- **DESCRIPTION OF THE TASK**: Lines from the top of the listing down to the one with "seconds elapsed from", inclusive, are to be copied exactly.

....................

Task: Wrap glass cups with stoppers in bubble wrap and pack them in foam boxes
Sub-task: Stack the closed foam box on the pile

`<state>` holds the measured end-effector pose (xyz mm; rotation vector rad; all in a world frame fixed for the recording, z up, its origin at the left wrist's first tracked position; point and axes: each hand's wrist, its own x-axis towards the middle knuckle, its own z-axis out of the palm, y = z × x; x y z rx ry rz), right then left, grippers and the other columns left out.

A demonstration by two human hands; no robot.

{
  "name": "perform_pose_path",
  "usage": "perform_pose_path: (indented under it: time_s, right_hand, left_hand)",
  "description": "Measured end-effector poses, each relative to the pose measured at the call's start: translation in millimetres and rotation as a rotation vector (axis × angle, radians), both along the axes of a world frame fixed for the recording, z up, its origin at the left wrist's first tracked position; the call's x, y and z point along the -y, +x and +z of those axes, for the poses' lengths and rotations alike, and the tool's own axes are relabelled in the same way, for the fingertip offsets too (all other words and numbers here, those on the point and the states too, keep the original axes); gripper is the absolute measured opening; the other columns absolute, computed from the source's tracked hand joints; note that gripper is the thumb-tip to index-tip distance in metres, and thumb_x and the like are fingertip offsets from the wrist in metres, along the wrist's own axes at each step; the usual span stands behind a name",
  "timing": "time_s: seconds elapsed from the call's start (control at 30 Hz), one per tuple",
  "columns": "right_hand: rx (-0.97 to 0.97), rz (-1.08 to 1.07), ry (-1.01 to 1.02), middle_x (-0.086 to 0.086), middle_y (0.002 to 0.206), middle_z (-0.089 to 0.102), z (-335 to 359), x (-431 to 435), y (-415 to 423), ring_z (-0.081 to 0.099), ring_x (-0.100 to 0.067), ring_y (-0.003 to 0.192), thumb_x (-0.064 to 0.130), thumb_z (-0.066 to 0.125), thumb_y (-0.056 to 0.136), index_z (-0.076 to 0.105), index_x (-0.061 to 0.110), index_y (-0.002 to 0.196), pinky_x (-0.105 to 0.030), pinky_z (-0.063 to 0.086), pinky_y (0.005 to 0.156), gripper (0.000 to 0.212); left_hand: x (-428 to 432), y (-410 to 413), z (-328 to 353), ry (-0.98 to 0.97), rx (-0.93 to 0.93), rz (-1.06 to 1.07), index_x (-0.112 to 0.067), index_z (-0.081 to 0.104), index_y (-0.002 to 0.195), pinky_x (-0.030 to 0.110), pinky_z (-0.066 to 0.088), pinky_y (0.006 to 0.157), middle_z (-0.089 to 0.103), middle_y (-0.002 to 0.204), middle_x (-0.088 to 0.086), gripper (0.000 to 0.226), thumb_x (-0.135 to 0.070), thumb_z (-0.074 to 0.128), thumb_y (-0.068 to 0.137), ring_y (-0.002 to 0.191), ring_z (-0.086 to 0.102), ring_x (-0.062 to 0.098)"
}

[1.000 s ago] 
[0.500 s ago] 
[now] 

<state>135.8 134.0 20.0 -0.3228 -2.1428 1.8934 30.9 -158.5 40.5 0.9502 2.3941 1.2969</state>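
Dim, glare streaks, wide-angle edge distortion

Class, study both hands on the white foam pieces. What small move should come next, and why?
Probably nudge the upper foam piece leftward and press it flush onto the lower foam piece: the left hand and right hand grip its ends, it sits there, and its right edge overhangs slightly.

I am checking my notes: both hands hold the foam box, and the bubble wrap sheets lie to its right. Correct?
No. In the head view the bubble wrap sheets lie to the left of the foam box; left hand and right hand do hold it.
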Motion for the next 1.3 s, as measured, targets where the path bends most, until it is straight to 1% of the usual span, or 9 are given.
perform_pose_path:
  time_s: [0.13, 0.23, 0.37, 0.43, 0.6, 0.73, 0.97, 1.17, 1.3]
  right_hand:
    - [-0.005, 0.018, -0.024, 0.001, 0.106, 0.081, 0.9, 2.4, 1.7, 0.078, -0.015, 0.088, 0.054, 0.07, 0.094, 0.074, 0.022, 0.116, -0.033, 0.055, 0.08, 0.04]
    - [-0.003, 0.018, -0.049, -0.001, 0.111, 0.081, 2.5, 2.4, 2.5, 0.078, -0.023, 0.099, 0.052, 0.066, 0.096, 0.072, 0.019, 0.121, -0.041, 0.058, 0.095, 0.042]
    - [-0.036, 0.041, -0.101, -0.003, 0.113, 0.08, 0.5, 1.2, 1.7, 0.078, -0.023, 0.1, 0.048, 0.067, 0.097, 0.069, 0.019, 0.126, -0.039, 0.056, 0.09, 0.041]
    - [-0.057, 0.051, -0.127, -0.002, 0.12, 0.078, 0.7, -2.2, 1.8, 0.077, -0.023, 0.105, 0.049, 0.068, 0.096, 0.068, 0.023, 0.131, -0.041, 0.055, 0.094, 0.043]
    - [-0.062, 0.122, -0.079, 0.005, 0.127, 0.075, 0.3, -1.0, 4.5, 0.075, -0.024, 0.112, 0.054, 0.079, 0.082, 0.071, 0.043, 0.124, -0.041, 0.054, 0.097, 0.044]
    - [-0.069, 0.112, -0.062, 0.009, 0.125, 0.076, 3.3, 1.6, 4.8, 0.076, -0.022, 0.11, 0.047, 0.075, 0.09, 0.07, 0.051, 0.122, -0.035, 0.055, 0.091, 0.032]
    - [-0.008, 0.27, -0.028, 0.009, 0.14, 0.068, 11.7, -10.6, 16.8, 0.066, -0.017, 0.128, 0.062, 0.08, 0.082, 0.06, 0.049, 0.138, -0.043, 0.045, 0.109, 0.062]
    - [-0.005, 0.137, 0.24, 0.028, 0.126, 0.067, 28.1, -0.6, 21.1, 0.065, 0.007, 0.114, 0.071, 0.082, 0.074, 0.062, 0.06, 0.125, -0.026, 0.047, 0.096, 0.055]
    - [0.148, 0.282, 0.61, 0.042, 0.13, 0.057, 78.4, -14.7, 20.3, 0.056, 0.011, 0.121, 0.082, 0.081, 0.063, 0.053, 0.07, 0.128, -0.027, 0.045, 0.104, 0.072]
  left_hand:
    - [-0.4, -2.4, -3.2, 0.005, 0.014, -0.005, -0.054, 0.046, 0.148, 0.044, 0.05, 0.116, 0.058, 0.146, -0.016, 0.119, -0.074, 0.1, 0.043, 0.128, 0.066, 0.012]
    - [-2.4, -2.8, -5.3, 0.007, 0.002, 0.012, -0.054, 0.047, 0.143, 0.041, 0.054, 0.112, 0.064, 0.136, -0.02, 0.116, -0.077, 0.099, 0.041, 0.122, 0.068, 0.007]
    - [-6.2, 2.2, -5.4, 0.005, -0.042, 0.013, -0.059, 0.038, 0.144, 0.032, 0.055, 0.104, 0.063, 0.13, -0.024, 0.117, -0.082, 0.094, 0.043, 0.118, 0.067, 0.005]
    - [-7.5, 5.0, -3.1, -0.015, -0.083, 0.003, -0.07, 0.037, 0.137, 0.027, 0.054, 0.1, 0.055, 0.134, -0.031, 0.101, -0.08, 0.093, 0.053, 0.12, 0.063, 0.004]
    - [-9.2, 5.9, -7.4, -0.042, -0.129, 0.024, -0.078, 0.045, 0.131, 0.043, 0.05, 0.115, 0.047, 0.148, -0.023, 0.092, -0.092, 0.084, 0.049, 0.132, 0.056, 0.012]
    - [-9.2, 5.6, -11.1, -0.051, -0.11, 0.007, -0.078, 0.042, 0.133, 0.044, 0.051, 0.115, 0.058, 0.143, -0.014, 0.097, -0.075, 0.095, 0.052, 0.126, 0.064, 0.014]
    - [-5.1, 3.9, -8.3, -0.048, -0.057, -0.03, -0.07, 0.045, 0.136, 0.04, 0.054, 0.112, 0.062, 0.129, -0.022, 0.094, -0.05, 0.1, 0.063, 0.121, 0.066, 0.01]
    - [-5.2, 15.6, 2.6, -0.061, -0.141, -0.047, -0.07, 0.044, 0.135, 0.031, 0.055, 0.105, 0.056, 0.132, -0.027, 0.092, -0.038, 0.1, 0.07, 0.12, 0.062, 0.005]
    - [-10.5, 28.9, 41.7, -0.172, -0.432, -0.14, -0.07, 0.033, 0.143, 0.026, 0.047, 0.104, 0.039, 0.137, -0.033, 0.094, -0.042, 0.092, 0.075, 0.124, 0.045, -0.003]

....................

- **THE ANSWER**:
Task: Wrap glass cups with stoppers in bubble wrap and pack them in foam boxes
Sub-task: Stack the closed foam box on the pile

`<state>` holds the measured end-effector pose (xyz mm; rotation vector rad; all in a world frame fixed for the recording, z up, its origin at the left wrist's first tracked position; point and axes: each hand's wrist, its own x-axis towards the middle knuckle, its own z-axis out of the palm, y = z × x; x y z rx ry rz), right then left, grippers and the other columns left out.

A demonstration by two human hands; no robot.

{
  "name": "perform_pose_path",
  "usage": "perform_pose_path: (indented under it: time_s, right_hand, left_hand)",
  "description": "Measured end-effector poses, each relative to the pose measured at the call's start: translation in millimetres and rotation as a rotation vector (axis × angle, radians), both along the axes of a world frame fixed for the recording, z up, its origin at the left wrist's first tracked position; the call's x, y and z point along the -y, +x and +z of those axes, for the poses' lengths and rotations alike, and the tool's own axes are relabelled in the same way, for the fingertip offsets too (all other words and numbers here, those on the point and the states too, keep the original axes); gripper is the absolute measured opening; the other columns absolute, computed from the source's tracked hand joints; note that gripper is the thumb-tip to index-tip distance in metres, and thumb_x and the like are fingertip offsets from the wrist in metres, along the wrist's own axes at each step; the usual span stands behind a name",
  "timing": "time_s: seconds elapsed from the call's start (control at 30 Hz), one per tuple",

No further output is needed here.